Goal of the exercise:
Present an exact copy of each line below.

Data shown:
......
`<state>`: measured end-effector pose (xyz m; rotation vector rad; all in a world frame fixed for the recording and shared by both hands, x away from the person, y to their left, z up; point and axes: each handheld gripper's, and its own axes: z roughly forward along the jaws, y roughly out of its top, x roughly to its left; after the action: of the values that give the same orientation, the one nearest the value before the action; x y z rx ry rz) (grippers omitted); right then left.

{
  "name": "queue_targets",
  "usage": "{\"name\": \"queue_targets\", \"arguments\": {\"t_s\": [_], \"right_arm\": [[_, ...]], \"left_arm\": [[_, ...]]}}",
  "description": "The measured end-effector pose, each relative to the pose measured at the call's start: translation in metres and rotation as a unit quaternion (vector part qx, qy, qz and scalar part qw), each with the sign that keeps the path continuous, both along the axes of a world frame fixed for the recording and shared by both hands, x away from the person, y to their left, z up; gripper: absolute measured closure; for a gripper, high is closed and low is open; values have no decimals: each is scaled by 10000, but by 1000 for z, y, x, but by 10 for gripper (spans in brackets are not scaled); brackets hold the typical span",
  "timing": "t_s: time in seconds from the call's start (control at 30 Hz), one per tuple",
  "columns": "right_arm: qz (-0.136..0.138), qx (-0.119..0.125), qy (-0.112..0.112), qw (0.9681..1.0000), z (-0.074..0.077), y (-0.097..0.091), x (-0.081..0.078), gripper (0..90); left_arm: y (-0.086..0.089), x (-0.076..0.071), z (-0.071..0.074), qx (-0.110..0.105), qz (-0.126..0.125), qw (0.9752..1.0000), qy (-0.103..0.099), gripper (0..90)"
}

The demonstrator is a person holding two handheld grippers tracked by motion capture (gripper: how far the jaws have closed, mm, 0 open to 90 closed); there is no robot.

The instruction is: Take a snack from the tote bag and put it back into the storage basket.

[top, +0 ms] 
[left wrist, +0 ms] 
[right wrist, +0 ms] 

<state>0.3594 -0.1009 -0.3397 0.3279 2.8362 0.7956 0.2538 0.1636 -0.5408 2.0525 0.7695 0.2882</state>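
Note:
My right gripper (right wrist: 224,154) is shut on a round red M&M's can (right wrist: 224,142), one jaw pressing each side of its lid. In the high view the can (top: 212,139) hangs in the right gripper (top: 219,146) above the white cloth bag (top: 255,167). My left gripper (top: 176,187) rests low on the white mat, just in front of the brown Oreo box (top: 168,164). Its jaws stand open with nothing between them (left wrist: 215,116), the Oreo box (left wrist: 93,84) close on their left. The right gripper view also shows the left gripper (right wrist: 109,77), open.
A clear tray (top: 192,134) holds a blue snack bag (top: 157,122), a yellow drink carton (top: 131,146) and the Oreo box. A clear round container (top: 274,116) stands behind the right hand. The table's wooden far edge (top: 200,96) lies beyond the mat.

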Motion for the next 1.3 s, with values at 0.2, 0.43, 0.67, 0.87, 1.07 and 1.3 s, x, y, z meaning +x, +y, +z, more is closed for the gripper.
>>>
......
Your solution:
`<state>`: measured end-effector pose (xyz m; rotation vector rad; all in a world frame fixed for the recording and shared by both hands, x away from the person, y to their left, z up; point and axes: each handheld gripper's, and its own axes: z roughly forward along the jaws, y roughly out of its top, x roughly to its left; after the action: of the values that give the same orientation, the one nearest the value before the action; x y z rx ry rz) (grippers omitted); right then left.

{
  "name": "queue_targets",
  "usage": "{\"name\": \"queue_targets\", \"arguments\": {\"t_s\": [_], \"right_arm\": [[_, ...]], \"left_arm\": [[_, ...]]}}",
  "description": "The measured end-effector pose, each relative to the pose measured at the call's start: translation in metres and rotation as a unit quaternion (vector part qx, qy, qz and scalar part qw), each with the sign that keeps the path continuous, both along the axes of a world frame fixed for the recording and shared by both hands, x away from the person, y to their left, z up; gripper: absolute measured closure; for a gripper, high is closed and low is open; values have no decimals: each is scaled by 10000, but by 1000 for z, y, x, but by 10 for gripper (spans in brackets are not scaled); brackets hold the typical span",
  "timing": "t_s: time in seconds from the call's start (control at 30 Hz), one per tuple",
  "columns": "right_arm: qz (-0.136..0.138), qx (-0.119..0.125), qy (-0.112..0.112), qw (0.9681..1.0000), z (-0.074..0.077), y (-0.097..0.091), x (-0.081..0.078), gripper (0..90); left_arm: y (-0.086..0.089), x (-0.076..0.071), z (-0.071..0.074), qx (-0.110..0.105), qz (-0.126..0.125), qw (0.9752..1.0000), qy (-0.103..0.099), gripper (0..90)"
}

The demonstrator is a person holding two handheld grippers tracked by motion capture (gripper: how far the jaws have closed, mm, 0 open to 90 closed); there is no robot.

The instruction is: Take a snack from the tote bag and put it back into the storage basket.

[top, +0 ms] 
[left wrist, +0 ms] 
[right wrist, +0 ms] 

<state>0.3594 -0.1009 -0.3397 0.3279 2.8362 0.7956 0.2538 0.1636 -0.5408 2.0525 0.7695 0.2882</state>
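Note:
My right gripper (right wrist: 224,154) is shut on a round red M&M's can (right wrist: 224,142), one jaw pressing each side of its lid. In the high view the can (top: 212,139) hangs in the right gripper (top: 219,146) above the white cloth bag (top: 255,167). My left gripper (top: 176,187) rests low on the white mat, just in front of the brown Oreo box (top: 168,164). Its jaws stand open with nothing between them (left wrist: 215,116), the Oreo box (left wrist: 93,84) close on their left. The right gripper view also shows the left gripper (right wrist: 109,77), open.
A clear tray (top: 192,134) holds a blue snack bag (top: 157,122), a yellow drink carton (top: 131,146) and the Oreo box. A clear round container (top: 274,116) stands behind the right hand. The table's wooden far edge (top: 200,96) lies beyond the mat.
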
Motion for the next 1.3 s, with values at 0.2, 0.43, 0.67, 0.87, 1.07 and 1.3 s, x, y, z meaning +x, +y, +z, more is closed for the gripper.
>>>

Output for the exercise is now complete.